The mess below is the wind power output for the same period.


It is a chaotic unpredictable set of short duration spikes smeared over a grindingly low background. How anyone could suggest that this can be used to reliably provide 30% of our power is beyond me. There are those though who even suggest that this could be used for base load power generation.

God help us all if the likes of Chris Huhne is stupid enough to continue pushing us down this road.

Love & Kisses
Billothewisp

Denmark: No More Land Based Wind Turbines

Billothewisp is busily hacking his way through the 3 month NETA data on wind turbine power output and has some rather startling, (nay - shocking) preliminary figures. To be presented here soon.

But not tonight.

But I must quickly mention a few things.

Today I came across a truly awesome Canadian site with masses of information on the sheer hopelessness of wind power.

It is not bitchy. It is not nasty and it presents the facts about a whole range of issues surrounding this truly failed technology.

The site is: http://windfarmrealities.org/ I highly recommend it.

Just another quick aside on a couple of things I've picked up:

1. Denmark (the doyen of the Wind lobby) has declared that it will no longer build any more wind turbine on land. (That is none, nil, zero) The reason? Because of masses of  complaints about noise!
The Telegraph version of this news item is  HERE

2. The good people of Hinkely Point, famous for its nuclear power station, have  forced a wind turbine company to abandon its plans to descrecrate their countryside with 12 or so turbines.

Hinkely will soon have a new nuclear plant. This new nuclear plant leaves the people of Hinkely un-phased, although I expect the day-dreaming luddites with their windmills are wide-eyed in disbelief!

Good for the people of Hinkely Point.

The article from the Independant is HERE

Love and Kisses
Billothewisp

Wind Turbines: National 3 Months Data

See last post... Here is the raw 3 month NETA data and a tidied version in xls and ods formats

Files Are Here

The four files are attachment on the bottom of the home page.

The first two are the two complete zip files from NETA for the last 3 months power generation output.

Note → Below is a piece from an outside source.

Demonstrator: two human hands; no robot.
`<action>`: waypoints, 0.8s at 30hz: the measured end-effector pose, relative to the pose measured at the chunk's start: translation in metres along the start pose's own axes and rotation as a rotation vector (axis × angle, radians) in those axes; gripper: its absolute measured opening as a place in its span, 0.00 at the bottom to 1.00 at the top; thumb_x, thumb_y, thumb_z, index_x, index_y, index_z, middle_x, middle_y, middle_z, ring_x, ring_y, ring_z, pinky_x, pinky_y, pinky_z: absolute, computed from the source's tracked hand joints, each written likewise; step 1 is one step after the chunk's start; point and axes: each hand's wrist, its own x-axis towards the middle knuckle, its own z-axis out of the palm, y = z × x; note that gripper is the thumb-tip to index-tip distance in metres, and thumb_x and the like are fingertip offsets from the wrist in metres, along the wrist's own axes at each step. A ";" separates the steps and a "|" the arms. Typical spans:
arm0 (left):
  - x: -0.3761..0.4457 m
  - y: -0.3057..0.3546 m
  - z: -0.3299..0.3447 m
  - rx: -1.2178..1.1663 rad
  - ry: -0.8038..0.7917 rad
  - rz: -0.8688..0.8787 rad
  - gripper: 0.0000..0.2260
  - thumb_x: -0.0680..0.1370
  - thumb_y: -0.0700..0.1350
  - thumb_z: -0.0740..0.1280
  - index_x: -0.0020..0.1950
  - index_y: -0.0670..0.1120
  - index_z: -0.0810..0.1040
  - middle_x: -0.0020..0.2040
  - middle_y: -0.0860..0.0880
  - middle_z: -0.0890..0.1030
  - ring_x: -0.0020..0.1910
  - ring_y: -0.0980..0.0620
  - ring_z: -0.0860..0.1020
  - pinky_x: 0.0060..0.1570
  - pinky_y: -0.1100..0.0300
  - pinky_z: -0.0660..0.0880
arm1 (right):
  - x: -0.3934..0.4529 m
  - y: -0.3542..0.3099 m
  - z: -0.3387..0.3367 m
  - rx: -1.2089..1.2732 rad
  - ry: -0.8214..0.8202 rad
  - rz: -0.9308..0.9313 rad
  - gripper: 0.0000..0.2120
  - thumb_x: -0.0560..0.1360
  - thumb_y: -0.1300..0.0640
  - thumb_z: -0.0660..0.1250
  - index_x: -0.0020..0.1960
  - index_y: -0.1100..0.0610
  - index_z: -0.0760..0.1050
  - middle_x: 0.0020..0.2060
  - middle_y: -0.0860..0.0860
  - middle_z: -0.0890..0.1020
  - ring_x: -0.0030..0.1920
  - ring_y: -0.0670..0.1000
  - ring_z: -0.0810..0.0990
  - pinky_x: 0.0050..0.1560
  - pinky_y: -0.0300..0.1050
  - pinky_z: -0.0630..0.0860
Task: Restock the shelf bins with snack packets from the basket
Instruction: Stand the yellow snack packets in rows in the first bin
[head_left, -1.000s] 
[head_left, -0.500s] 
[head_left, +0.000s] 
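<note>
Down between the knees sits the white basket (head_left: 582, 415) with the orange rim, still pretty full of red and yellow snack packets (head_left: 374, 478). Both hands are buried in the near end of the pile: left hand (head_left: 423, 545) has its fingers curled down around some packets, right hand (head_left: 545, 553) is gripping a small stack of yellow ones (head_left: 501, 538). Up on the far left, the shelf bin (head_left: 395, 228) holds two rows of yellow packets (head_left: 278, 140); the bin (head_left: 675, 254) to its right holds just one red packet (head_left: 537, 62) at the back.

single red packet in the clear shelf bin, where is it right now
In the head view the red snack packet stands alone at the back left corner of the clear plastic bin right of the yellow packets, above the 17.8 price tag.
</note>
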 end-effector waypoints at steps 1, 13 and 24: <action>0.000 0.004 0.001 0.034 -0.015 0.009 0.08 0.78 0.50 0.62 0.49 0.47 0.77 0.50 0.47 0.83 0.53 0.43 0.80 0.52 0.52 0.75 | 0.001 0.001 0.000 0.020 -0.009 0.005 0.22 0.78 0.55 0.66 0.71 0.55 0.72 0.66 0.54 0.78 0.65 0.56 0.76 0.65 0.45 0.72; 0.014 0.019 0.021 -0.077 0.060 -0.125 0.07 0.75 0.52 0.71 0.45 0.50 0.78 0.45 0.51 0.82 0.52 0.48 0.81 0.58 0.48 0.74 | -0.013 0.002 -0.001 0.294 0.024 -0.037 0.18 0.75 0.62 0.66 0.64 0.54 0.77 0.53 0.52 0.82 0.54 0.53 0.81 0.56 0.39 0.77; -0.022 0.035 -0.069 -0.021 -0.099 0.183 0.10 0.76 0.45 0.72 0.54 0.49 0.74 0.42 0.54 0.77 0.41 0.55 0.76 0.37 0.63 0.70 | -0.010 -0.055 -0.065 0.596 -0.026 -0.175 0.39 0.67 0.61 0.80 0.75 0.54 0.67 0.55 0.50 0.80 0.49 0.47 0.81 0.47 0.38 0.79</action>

Downloaded by me tonight.

The other two are cleaned up versions of the CSV file saved in ods and xls formats.

No data has been deleted in the cleaned up xls and ods files, but I have added a header showing which column is which. The only caveat here is that both the Irish interconnector and the "other" generation methods were all zeros so I dont know which is which. But as they are all zero it doesn't really matter.

Love & Kisses
Billothewisp

Wind Power: Three Months Data

I am following a very interesting thread on the IET (formerly IEE) website regarding  the sheer uselessness of windpower during the cold snap we have just had.  (See Here)  It makes interesting reading.

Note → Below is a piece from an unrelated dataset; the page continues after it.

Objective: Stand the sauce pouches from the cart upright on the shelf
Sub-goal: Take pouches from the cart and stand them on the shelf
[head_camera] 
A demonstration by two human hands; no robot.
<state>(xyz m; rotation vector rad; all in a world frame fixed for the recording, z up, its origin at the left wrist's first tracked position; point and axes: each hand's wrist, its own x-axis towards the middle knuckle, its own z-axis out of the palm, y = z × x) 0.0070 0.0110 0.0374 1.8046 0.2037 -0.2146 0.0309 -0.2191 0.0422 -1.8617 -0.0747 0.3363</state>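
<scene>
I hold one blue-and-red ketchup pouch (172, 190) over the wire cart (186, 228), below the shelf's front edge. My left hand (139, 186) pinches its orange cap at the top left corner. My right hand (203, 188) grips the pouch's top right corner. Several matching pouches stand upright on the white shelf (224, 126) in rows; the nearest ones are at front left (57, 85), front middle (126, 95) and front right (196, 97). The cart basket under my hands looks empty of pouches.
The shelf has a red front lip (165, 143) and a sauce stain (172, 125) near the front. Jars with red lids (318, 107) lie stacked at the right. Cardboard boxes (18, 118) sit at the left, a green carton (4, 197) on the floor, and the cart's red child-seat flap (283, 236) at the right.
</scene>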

While I have been following the excellent Neta Website myself for a few weeks, I did not realise that they actually provide  a full 3 month data set  for all the various methods of power generation. This displays actual outputs on a half hourly basis. (Thanks to "Ipayyoursalary" on the IET thread for pointing this out)

I have one minor criticism of this data. While the XML data set looks good, the potentially more immediately useable CSV data lacks headers and you have to go digging through the XML equivalent to figure out what is what.

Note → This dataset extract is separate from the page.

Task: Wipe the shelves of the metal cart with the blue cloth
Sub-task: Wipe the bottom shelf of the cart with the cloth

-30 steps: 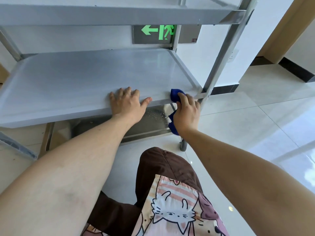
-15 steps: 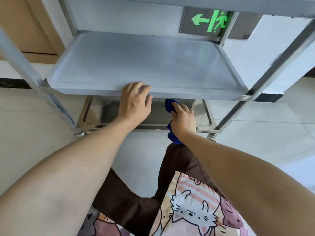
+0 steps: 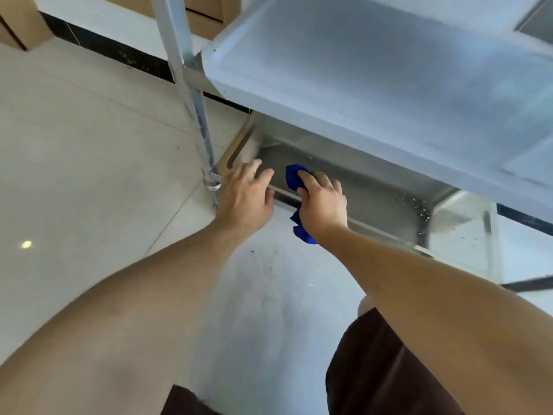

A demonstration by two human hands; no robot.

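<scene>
The metal cart's middle shelf (image 3: 374,73) fills the upper right. Below it lies the bottom shelf (image 3: 374,202), a shallow steel tray near the floor. My right hand (image 3: 323,202) grips the bunched blue cloth (image 3: 294,176) and presses it onto the bottom shelf at its front left, with a tail of cloth hanging over the front rim. My left hand (image 3: 247,193) rests with fingers spread on the bottom shelf's front left corner, just left of the cloth. Crumbs and specks (image 3: 417,205) lie at the bottom shelf's right end.
The cart's front left post (image 3: 191,94) runs down to a caster (image 3: 212,185) on the pale tiled floor (image 3: 74,175). A black skirting strip runs along the wall behind. My knee in brown shorts (image 3: 383,369) is at the lower right.
Both hands dropped from the middle shelf's front edge to the bottom shelf. My view tilted down and swung left, so the cart now sits at the upper right.
</scene>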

But even so, this is an absolute gold mine. Or, if you are a greedy wind farm developer, possibly a nest of vipers.

Congratulations must be given to those who run the Neta site, not only for producing this data set, but also for coherently displaying the fluctuations and methodology of the country's power generation.

I downloaded the CSV and XML data sets tonight and have had a first hack at simply tidying up the CSV file so people can use it in Excel or Calc. I'll be having a crack at some analysis myself in the next few days but I know some of the folk who read this blog can do things with a spreadsheet that would make my ears bleed.

I will try and figure out a way of getting this file available for general download and will raise another post when I have sussed it out.